Thanks for the comment, Susan. I know a lot of us have been in the same boat. It's a frustrating experience.
Here are a couple ideas for those who might be exploring options to reduce this behavior:
When I first started at a volunteer center, we had a number of groups drop out after our staff had done a lot of work setting up the project with a partner agency. To help, we started requiring an initial deposit for any projects that we facilitated before we invested significant time in it and explained that it helped support the staff time needed to create successful projects. We also asked a lot more questions upfront about their goals to see if we/our partners were a good fit. Our no-shows and ghosting experiences dropped dramatically. I know not everyone charges a fee for these experiences, but you could instead ask for a deposit that is returned at the end of the project. Or perhaps create an agreement outlining expectations for the volunteer group and the host organization that needs to be signed before work begins. Not only does this help align everyone, but it helps educate volunteer groups about how much work it takes to create meaningful and successful service experiences.

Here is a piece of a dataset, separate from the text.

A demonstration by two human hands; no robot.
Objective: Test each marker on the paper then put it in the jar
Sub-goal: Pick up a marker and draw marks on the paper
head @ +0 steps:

Yes, yes, yes! May I have permission to publish this on our blog - Service Matters? www.volunteerhouston.org/servicematters
Hi Brooke, yes, you are welcome to publish it. I appreciate you asking and sharing it. If you'd like a copy in Word, feel free to email me: suecarterkahl at gmail.com.
Sue: Wonderfully article. You've given me lots to think about and some good questions to engage my colleagues in conversation about why we engage the community in our work and mission. Thank you!
I'm glad it resonated and that you'll be able to put it to use, Maggie. We'd love to hear how the conversations go.